Adaptive approximate Bayesian computation by subset simulation for structural model calibration
This paper provides a new approximate Bayesian computation (ABC) algorithm with reduced hyper‐parameter scaling and its application to nonlinear structural model calibration problems. The algorithm initially takes the ABC‐SubSim algorithm structure and sequentially estimates the algorithm hyper‐parameter by autonomous adaptation following a Markov chain approach, thus avoiding the error associated to modeler's choice for these hyper‐parameters. The resulting algorithm, named BC‐SubSim, simplifies the application of ABC‐SubSim method for new users while ensuring better measure of accuracy in the posterior distribution and improved computational efficiency. A first numerical application example is provided for illustration purposes and to provide a comparative and sensitivity analysis of the algorithm with respect to initial ABC‐SubSim algorithm.

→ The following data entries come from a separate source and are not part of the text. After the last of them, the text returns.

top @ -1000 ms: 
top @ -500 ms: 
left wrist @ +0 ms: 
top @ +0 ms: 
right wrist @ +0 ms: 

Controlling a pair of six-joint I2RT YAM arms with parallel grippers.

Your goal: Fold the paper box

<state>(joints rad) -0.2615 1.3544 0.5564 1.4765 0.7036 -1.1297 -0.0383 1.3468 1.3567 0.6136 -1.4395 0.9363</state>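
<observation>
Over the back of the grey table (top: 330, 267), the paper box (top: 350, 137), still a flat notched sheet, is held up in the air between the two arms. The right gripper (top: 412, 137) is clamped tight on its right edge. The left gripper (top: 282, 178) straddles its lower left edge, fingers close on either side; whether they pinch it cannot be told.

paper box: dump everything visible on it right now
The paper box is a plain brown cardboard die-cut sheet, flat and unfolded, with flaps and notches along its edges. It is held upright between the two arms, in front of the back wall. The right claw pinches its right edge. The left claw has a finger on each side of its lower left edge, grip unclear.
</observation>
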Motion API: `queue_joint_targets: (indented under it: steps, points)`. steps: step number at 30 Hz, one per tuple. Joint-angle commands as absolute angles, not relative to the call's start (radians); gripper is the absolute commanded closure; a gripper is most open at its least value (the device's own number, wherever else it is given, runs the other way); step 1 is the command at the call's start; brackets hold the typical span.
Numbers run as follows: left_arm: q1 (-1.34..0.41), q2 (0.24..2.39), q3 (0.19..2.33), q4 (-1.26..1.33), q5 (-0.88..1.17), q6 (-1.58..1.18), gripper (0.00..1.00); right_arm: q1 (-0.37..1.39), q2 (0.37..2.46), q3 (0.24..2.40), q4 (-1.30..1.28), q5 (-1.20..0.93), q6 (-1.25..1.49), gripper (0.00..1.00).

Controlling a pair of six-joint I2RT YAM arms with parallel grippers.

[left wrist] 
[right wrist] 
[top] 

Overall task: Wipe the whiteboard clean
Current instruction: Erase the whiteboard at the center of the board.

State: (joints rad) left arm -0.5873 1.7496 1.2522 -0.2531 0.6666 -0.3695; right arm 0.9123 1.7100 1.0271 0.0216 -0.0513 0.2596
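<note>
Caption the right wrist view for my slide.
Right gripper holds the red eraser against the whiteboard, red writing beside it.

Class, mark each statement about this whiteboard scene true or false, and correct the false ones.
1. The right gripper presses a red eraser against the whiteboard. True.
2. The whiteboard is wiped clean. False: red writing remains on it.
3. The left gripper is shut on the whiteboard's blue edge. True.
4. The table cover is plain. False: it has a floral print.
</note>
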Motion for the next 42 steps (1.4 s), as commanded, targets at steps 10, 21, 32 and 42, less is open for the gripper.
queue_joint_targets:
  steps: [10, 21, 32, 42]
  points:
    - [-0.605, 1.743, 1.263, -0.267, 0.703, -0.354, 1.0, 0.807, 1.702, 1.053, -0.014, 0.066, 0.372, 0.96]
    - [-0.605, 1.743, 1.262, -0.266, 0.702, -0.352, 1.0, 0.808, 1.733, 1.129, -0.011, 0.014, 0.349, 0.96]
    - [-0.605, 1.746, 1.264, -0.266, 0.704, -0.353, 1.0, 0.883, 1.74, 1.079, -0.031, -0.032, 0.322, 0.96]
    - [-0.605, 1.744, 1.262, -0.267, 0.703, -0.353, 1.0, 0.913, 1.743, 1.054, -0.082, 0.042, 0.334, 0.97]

Moreover, the efficiency of the method is demonstrated in two nonlinear structural calibration case studies where the BC‐SubSim is used as a tool to infer structural parameters with quantified uncertainty based on test data. The results confirm the suitability of the method to tackle with a real‐life damage parameter inference and its superiority in relation to the original ABC‐SubSim.
Adaptive approximate Bayesian computation by subset simulation for structural model calibration
Barros, José (Autor:in) / Chiachío, Manuel (Autor:in) / Chiachío, Juan (Autor:in) / Cabanilla, Frank (Autor:in)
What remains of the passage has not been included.